Is she happy? Upset? He can’t tell. He fumbles a bit, some of his confidence shriveling at the realization that she might think the whole thing weird.

“Well, technically, I matched my cast,” he says, going for a slightly self-depreciating tone. “Why do you think I chose this color?” He holds up his cast to her face. “It’s the same color as your eyes. You were my knight in shining armor, and I was _unreasonably_ high on painkillers, so I demanded sapphire blue. This was the closest they could get.”

Brienne laughs his favorite loud laugh, which might mean that she thinks he’s joking.

“You’re so annoying,” she says, but it’s fond, and he feels as if it means something else when she says it like that.

“I _did_ think of asking you so we could match my cast and your eyes on purpose, but I figured you’d say no.” He forces himself to say it as if it’s a joke, and not as if it’s an obnoxious need for validation. He also pretends like the word _figured_ wouldn’t be better substituted with _feared_.

“Oh, I definitely would have,” Brienne says, laughing.

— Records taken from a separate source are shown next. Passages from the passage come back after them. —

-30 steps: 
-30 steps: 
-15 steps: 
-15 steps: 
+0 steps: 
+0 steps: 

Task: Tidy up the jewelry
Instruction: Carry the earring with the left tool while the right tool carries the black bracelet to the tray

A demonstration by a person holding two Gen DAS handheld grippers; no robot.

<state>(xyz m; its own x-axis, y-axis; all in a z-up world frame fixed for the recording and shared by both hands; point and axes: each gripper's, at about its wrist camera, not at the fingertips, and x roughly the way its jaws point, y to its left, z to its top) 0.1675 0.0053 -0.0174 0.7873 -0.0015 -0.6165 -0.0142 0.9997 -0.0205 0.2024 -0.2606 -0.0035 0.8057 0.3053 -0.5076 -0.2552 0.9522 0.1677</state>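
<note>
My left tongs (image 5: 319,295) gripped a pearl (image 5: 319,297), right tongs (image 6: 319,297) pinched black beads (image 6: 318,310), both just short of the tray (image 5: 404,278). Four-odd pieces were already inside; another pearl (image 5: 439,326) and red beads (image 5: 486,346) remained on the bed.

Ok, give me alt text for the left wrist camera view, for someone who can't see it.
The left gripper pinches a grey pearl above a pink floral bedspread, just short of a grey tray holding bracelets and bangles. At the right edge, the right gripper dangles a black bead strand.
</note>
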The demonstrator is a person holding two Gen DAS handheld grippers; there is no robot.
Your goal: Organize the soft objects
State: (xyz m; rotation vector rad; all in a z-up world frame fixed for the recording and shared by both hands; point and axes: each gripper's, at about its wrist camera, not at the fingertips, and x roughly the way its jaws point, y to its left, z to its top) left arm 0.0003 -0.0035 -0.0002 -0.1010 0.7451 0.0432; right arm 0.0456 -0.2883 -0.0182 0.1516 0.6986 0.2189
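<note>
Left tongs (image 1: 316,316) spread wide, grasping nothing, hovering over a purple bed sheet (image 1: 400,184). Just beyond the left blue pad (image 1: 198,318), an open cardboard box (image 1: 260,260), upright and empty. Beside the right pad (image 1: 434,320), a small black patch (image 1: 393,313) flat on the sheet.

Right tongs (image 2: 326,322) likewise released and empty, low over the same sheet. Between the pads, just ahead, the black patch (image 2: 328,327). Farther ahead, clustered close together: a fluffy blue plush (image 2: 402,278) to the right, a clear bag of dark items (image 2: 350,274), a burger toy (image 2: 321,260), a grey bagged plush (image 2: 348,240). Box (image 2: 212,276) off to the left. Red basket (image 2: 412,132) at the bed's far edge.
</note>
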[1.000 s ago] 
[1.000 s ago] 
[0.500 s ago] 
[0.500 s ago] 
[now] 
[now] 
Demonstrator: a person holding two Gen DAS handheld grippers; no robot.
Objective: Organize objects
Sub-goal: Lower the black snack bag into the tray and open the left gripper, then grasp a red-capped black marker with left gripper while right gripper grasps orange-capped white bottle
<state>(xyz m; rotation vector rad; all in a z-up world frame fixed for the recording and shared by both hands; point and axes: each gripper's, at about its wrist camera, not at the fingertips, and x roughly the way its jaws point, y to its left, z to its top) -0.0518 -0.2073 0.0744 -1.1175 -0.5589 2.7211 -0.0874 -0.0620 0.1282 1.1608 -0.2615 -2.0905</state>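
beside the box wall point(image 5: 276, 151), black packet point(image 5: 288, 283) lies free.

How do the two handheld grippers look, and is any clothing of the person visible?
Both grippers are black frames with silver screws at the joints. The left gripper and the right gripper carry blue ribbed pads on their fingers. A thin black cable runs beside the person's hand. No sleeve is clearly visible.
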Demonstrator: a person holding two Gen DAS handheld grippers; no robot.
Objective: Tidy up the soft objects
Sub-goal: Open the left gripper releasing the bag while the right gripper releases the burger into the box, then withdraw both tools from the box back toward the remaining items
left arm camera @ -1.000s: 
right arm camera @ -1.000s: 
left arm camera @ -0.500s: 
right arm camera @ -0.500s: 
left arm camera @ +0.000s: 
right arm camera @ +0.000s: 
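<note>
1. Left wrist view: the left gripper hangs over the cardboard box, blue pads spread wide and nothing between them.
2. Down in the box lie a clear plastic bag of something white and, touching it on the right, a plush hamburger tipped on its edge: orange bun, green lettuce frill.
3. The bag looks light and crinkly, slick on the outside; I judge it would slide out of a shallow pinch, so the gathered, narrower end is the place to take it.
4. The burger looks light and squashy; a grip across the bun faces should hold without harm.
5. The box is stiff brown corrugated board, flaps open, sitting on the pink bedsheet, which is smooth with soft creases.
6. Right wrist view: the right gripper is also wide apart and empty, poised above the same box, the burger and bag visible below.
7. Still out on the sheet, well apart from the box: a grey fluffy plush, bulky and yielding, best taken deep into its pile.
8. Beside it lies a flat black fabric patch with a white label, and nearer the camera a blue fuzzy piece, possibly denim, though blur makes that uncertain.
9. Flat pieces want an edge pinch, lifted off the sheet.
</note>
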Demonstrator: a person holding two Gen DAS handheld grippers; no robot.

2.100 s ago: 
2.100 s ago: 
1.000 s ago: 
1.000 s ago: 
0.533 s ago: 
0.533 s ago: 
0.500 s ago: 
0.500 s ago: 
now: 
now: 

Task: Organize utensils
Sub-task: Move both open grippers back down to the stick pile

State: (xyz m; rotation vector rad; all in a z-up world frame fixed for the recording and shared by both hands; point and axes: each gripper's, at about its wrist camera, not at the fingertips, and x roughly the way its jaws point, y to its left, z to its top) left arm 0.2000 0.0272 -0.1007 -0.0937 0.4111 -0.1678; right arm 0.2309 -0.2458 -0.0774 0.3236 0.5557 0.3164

Jaime’s confidence takes a tiny hit, though he knows she’s joking. “But only because I would have assumed you were messing with me.”

He remembers Connington, standing up from his cafeteria table, holding his arms open. Laughing. He remembers the pain on Brienne’s face, and the flush of her humiliation, and he remembers how angry he had been. _Messing_ with her? She thinks he would do that?

Well of course she does. Look at how they started out. There must be some part of her that doesn’t trust him. And it isn’t that he blames her, but there’s still this finger of pain in his stomach. Curling low.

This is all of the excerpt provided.